The currency is the context window (a finite resource). The capability axis spends it directly: every exposed tool, abstraction, or verbose prompt occupies the window and enlarges the model’s selection problem, whether or not it is used. The coordination axis spends it by multiplication: each additional agent is another window to populate, run, and pay for. Because both ultimately draw on the same finite budget, they share a default — add only when the workflow demonstrably needs it (subtract on the capability axis; isolate-only-when-worth-it on the coordination axis) — rather than treating either tools or agents as free additions.

Solution ↑ Exercise

A worked example. Take a code-review agent with twelve tools. Capability-axis change: remove the three overlapping search tools (grep, find_symbol, semantic_search) in favour of one search tool. Cost in the window: each removed tool was ~150 definition tokens at rest and a recurring wrong-tool-selection risk; consolidating reclaims both.

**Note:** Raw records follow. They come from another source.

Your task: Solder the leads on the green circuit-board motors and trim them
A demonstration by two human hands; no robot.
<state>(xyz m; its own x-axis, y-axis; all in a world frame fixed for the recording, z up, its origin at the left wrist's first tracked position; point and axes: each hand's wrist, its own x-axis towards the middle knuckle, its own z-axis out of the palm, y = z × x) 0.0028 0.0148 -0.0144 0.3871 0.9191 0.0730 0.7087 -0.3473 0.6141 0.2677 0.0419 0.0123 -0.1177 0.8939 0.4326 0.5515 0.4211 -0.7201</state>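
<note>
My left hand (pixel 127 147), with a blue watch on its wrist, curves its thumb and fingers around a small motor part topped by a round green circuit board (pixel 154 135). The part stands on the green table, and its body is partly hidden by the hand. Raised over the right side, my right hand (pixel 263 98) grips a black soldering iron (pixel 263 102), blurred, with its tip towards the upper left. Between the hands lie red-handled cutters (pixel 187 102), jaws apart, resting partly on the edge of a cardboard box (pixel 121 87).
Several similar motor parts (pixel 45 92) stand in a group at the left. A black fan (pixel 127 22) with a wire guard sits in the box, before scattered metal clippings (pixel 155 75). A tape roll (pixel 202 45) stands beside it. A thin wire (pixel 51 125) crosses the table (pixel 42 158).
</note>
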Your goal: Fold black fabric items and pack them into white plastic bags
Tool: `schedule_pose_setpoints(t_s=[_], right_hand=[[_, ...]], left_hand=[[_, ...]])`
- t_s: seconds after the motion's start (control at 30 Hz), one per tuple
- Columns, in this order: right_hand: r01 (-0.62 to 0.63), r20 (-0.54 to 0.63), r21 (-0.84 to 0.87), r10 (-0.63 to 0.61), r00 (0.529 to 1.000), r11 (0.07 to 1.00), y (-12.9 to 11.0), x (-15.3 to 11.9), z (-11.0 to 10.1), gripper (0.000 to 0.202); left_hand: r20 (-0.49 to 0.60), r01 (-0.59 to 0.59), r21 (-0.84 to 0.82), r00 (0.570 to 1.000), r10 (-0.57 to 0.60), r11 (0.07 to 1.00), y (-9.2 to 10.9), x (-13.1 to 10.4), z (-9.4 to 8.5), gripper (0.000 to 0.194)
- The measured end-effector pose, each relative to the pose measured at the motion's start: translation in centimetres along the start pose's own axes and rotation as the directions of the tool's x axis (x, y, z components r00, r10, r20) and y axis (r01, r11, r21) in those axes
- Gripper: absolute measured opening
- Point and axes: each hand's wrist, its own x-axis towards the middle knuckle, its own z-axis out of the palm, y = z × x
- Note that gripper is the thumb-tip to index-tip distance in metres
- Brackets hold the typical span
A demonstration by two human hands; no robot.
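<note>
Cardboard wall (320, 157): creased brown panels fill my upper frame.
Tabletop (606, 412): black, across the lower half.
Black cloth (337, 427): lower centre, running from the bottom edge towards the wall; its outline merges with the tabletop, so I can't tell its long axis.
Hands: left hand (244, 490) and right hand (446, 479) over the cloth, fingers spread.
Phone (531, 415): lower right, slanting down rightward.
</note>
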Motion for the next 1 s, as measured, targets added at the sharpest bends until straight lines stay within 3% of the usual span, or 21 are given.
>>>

What must be true to earn it: the one survivor has to actually cover the workflow’s searches — so the bar is “does the merged tool lose any search the agent genuinely needs?” If no, the change is pure win (less budget, less selection error). Coordination-axis change: split the review into a fan-out of per-file reviewer sub-agents that each return only their findings. Cost in the window: every sub-agent is a fresh window to populate and pay for — a real multiple of the single-agent token spend. What must be true to earn it: the files must be reviewable independently (no cross-file context needed) and the parallel speed-up or context-isolation gain must clear that multiple; if the review needs whole-repo context in one head, the split costs more than it returns. The point is that both changes are priced in the same currency — window tokens — so the decision rule is identical: does the spend buy more than it costs, for this workflow?